Tax Rebate Fades, U.S. Consumer Spending May Face Pressure
Goldman Sachs economist Joseph Briggs noted in the latest report that the growth rate of real disposable income in the United States has significantly slowed down, with the year-on-year growth rate dropping to 0.4%, and the six-month annualized growth rate is a mere 0.2%, with the April data expected to be even weaker.

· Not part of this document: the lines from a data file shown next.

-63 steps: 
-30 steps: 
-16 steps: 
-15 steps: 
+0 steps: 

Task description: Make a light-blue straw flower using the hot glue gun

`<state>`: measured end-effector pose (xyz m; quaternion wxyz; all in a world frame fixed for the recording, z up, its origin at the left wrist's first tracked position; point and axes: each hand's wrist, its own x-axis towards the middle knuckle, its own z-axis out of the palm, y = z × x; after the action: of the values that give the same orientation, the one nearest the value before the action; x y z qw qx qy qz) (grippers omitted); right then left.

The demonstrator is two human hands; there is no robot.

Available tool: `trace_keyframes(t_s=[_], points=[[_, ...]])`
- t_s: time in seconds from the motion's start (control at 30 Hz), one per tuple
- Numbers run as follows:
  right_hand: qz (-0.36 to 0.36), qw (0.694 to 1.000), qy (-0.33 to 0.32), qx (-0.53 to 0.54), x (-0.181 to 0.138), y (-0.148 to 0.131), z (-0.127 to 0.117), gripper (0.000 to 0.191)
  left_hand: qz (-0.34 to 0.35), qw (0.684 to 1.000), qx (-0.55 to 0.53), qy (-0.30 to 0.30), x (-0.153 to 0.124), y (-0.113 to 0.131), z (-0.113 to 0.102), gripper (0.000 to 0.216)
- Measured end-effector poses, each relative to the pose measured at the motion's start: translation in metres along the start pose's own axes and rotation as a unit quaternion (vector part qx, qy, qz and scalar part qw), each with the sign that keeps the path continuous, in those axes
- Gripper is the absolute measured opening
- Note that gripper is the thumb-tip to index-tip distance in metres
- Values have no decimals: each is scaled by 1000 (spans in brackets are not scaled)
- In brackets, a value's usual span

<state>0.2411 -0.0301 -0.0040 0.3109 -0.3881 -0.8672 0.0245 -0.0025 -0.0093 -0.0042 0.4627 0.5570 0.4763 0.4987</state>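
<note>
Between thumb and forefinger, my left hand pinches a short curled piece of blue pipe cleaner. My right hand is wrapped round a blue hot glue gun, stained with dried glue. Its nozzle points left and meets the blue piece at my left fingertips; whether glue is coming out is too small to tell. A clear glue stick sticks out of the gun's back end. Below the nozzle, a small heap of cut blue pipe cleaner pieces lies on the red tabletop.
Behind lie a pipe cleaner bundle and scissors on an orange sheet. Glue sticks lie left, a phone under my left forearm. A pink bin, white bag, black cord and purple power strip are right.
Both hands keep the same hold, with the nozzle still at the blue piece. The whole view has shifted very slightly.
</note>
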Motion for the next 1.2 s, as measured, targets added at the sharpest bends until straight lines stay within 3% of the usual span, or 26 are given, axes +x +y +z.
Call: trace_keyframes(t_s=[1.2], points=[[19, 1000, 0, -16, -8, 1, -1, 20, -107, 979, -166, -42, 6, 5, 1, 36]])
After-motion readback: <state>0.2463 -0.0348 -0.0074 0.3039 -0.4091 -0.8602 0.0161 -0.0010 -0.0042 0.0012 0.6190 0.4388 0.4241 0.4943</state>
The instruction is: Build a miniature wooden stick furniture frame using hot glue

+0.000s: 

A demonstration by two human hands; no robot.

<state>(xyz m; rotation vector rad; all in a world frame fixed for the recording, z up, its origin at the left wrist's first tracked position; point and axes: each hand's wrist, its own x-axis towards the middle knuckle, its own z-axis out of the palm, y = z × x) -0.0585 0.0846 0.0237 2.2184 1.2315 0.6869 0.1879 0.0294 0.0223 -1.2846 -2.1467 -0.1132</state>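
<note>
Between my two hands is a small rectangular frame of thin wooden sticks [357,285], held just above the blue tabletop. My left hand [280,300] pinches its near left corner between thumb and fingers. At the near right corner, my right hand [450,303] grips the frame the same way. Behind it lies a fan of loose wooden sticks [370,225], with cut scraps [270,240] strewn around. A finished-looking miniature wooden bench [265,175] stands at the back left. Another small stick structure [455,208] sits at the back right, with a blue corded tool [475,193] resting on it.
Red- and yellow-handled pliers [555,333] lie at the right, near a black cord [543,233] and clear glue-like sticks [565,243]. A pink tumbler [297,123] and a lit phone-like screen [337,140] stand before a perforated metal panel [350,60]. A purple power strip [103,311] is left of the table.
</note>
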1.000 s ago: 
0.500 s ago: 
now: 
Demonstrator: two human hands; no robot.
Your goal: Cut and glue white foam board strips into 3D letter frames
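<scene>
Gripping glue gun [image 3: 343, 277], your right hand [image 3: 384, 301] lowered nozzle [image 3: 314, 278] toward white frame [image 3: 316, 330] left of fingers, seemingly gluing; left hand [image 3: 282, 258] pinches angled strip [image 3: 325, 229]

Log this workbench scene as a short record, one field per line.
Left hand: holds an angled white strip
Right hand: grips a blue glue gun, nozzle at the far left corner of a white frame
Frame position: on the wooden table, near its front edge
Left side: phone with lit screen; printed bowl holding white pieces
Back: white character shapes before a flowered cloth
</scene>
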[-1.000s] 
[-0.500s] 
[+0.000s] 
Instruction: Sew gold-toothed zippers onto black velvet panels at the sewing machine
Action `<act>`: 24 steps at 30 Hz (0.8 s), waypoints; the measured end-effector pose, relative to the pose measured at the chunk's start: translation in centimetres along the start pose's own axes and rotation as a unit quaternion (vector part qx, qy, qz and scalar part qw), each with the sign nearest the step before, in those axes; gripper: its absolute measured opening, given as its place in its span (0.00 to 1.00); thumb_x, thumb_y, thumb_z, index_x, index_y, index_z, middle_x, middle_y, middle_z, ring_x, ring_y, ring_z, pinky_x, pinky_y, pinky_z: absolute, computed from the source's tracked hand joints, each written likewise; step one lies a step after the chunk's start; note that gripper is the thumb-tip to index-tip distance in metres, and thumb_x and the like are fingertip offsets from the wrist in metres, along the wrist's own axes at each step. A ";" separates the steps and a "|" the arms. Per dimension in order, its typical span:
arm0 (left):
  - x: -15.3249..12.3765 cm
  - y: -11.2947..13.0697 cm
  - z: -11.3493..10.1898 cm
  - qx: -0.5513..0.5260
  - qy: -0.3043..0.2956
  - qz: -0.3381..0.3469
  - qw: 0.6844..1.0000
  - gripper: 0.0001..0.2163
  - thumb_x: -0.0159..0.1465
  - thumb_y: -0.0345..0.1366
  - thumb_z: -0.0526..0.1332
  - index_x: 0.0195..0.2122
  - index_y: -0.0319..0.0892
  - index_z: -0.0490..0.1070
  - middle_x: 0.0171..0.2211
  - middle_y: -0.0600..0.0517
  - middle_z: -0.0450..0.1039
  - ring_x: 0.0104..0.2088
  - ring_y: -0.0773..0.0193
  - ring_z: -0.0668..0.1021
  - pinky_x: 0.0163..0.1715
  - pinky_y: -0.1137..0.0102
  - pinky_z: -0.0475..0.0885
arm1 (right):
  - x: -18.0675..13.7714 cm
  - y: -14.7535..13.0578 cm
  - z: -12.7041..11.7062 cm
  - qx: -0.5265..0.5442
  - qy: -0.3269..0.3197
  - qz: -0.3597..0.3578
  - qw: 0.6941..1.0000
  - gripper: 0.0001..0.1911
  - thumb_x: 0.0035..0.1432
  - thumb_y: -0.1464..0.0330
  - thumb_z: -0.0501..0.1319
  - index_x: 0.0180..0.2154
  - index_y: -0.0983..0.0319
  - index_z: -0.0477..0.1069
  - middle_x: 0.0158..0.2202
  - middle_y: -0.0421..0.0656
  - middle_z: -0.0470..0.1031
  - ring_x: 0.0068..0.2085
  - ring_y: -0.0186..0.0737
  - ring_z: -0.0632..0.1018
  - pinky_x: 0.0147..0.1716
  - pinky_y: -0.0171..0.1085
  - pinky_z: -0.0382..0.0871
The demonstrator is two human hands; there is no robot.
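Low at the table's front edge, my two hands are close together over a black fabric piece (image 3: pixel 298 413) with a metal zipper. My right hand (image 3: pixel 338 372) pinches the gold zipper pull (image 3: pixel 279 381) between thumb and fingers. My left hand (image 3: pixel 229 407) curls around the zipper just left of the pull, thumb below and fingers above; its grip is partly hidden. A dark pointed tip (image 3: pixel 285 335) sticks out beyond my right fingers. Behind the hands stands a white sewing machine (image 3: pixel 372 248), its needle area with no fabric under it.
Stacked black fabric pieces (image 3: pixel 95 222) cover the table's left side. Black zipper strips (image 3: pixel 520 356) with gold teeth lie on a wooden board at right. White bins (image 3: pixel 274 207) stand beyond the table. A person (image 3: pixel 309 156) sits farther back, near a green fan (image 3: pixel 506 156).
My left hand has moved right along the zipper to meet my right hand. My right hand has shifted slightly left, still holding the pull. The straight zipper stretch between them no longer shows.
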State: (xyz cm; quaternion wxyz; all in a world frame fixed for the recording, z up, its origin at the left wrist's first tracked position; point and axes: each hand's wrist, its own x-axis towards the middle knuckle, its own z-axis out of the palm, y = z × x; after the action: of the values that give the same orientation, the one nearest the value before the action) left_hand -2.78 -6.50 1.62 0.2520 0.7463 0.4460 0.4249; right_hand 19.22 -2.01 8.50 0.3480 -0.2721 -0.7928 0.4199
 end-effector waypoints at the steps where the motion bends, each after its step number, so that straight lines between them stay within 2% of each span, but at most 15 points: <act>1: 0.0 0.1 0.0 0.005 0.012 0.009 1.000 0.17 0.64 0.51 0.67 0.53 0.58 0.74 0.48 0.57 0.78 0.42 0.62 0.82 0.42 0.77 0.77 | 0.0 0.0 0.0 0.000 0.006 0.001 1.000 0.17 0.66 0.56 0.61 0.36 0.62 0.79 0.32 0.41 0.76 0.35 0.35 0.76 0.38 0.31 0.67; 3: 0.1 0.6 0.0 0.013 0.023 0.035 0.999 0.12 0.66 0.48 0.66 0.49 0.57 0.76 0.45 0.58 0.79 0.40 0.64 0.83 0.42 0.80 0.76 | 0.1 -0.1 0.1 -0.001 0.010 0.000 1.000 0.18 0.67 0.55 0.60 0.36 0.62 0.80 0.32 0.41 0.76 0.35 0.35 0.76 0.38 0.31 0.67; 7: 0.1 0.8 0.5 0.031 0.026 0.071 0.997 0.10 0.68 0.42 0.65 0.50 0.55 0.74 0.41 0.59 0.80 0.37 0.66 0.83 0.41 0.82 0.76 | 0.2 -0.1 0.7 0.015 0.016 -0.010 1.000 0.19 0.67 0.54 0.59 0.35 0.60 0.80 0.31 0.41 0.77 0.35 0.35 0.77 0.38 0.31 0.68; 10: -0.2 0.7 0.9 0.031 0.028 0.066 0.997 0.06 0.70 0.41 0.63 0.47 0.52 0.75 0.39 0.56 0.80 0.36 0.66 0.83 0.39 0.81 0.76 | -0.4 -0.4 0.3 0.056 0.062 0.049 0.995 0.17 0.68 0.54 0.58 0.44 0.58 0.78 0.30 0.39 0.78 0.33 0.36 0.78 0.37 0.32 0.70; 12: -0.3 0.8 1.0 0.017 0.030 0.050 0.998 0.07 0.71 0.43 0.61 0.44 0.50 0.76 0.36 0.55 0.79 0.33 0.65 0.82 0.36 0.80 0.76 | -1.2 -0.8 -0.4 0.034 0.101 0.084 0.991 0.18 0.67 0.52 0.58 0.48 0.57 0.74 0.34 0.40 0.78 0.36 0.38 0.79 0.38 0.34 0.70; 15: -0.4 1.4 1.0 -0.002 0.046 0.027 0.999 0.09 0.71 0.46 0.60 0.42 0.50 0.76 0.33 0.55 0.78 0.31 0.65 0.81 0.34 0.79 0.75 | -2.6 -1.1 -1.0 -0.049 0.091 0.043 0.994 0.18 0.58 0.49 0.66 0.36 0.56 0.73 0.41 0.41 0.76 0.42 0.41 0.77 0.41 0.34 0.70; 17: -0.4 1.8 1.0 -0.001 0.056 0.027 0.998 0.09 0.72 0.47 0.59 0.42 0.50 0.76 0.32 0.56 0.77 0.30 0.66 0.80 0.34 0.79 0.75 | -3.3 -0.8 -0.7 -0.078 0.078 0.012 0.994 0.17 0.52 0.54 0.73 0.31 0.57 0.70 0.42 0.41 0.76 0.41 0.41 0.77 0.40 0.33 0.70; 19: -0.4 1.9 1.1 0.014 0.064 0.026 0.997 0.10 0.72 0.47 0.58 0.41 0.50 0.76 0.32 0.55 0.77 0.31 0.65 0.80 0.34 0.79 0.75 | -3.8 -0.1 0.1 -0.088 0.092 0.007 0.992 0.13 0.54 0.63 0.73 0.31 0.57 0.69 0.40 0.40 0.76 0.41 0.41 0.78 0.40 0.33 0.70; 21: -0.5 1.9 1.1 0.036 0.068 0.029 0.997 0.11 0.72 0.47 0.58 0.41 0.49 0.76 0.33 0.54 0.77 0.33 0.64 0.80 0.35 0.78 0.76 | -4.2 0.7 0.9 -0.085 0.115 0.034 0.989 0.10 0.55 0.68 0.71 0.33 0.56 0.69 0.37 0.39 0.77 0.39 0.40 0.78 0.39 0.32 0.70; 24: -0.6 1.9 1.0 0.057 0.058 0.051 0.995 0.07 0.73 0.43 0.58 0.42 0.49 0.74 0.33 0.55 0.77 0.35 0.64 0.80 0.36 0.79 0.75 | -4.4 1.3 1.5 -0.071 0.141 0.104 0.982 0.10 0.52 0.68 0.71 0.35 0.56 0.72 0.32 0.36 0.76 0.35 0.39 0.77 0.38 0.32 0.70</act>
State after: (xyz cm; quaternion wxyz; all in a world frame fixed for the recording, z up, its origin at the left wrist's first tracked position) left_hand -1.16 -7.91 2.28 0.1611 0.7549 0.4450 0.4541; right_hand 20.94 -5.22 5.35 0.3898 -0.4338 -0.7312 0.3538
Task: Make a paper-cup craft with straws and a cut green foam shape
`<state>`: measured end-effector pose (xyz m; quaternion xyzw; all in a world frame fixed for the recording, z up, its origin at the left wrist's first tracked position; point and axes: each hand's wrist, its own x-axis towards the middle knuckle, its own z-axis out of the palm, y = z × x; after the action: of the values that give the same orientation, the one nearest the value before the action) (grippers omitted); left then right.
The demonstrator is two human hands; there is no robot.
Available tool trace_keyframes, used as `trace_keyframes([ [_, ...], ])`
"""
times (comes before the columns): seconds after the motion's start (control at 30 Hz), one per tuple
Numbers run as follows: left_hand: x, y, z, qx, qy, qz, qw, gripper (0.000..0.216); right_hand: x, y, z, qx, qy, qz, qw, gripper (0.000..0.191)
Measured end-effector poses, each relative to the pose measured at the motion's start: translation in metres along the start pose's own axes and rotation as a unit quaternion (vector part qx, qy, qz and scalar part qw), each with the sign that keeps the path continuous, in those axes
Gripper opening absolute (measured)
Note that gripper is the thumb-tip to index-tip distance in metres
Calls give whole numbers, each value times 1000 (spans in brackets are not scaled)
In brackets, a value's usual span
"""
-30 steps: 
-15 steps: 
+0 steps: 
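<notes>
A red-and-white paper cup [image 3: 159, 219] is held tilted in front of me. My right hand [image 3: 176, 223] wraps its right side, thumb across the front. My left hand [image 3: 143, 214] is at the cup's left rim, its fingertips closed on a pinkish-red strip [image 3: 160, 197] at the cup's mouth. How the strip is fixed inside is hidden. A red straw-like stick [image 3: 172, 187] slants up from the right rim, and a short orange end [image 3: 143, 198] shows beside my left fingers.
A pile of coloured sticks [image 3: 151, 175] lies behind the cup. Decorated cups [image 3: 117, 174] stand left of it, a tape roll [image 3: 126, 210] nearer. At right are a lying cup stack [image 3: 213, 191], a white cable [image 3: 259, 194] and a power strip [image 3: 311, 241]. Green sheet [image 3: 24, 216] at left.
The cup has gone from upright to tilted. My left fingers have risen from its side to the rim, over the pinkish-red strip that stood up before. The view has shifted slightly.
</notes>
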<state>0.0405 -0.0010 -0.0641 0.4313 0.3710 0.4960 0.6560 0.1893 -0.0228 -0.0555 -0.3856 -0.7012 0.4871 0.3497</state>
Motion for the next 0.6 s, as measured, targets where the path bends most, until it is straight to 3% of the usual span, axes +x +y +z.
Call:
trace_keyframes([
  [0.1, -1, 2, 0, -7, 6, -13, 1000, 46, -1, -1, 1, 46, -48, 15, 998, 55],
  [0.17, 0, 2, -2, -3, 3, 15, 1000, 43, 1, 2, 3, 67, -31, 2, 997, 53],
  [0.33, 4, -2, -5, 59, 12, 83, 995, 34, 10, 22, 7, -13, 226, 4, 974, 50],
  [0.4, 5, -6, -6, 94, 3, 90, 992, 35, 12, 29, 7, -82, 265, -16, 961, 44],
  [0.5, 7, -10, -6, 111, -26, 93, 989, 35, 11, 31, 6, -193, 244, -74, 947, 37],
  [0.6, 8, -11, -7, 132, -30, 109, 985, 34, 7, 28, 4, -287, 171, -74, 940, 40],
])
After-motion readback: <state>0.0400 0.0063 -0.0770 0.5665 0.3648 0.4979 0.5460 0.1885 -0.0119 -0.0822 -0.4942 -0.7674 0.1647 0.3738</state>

During this year's tax season, Trump's signature "One Big and Beautiful Bill" (OBBBA) brought about $140 billion in tax rebates and tax reductions for American families. However, this income did not translate into effective consumption, largely offset by the persistently high energy prices. A war with Iran has pushed the average price of regular gasoline in the United States above $4 per gallon, and Oxford Economics' Chief US Economist Michael Pearce stated bluntly: "The tax rebate season may have performed well, but the rise in gasoline prices is hedging this effect."

The issue is that the rebate funds were mainly concentrated in February and March and have now been largely exhausted. Goldman Sachs expects that consumer pressure from energy prices will become more pronounced in the second half of the year, with the low-income group being hit particularly hard, as food and energy expenditures account for a higher proportion of their budget.
Data shows that the US personal savings rate plummeted by 1 percentage point to 2.6% within just two months, setting a new low since the COVID-19 pandemic. At the same time, personal income remained unchanged on a month-over-month basis, while personal expenditure rose by 0.5% month-over-month, with the income-expenditure gap continuing to widen, making it unsustainable.
The labor market is also not optimistic. Goldman Sachs estimates that the economic drag caused by the war with Iran will result in an average monthly job increase of only 38,000 for the remainder of the year, with the unemployment rate projected to rise to 4.6% by the end of 2026. If energy prices remain high for an extended period or AI-related job losses exceed expectations, the downside risks will intensify.
The only support currently comes from the household balance sheet. Thanks to the recent significant increase in the stock market, the ratio of household net worth to disposable income is still near its historical high, with the wealth effect temporarily supporting the consumer bottom line. However, Goldman Sachs warns that if the market experiences a moderate correction, indicators such as income, cash flow, and confidence will all turn into deep warnings simultaneously. The consumer confidence index is already near a historical low, and this fragile balance could be broken at any time.
Content is for reference only, not financial advice.